The Reform funding scandals could yet bring down its leader – and give Andy Burnham a head start. The biggest pitfall would be complacency

No politician is greater than their party. However bright you shine, you’re never so indispensable that you couldn’t be replaced tomorrow – or so, at least, convention has it. But there’s one man at Westminster to whom convention rarely applies, and that’s why the multiple funding scandals now engulfing Nigel Farage are such a watershed moment in British politics. For without him – should it ever come to that – what exactly would be left of Reform UK?
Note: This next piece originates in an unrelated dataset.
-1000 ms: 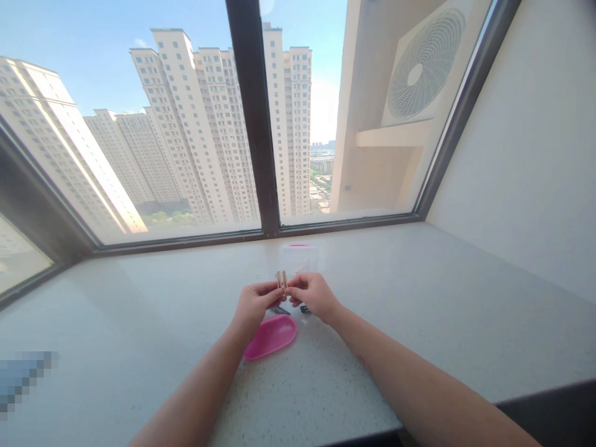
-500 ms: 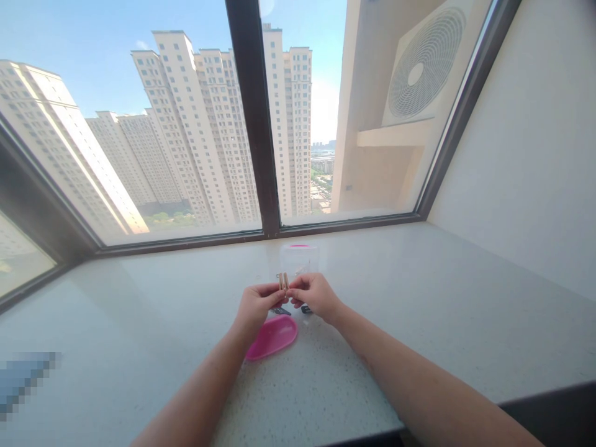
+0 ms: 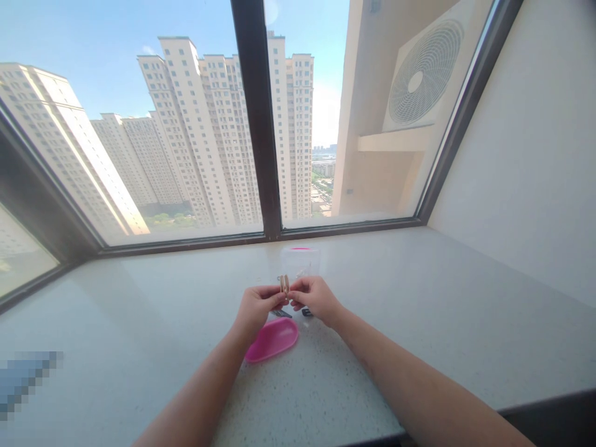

We’re getting ahead of ourselves here, obviously. But no further ahead than most of Westminster, now agog with speculation over Farage’s future. The parliamentary standards commissioner has yet to rule on whether the Reform leader should have declared the £5m the Guardian revealed he had taken from the British-Thai crypto billionaire Christopher Harborne, never mind the extra wedge he is now alleged to have received from “Posh George” Cottrell, a longstanding sidekick formerly jailed for wire fraud in the US. (For the record, Farage insists he broke no rules because he wasn’t active in politics at the time, though the Cottrell money was allegedly spent in part on staff to beef up Farage’s social media, and MPs are obliged to declare significant benefits of a non-personal nature for a year prior to getting elected.) Perhaps the commissioner’s ruling, when it comes, can help shed some light on whether Farage simply has a lot of rich friends anxious for him to live his best life and perfectly oblivious to what he could do for them in power, or whether something rather seedier might have been going on.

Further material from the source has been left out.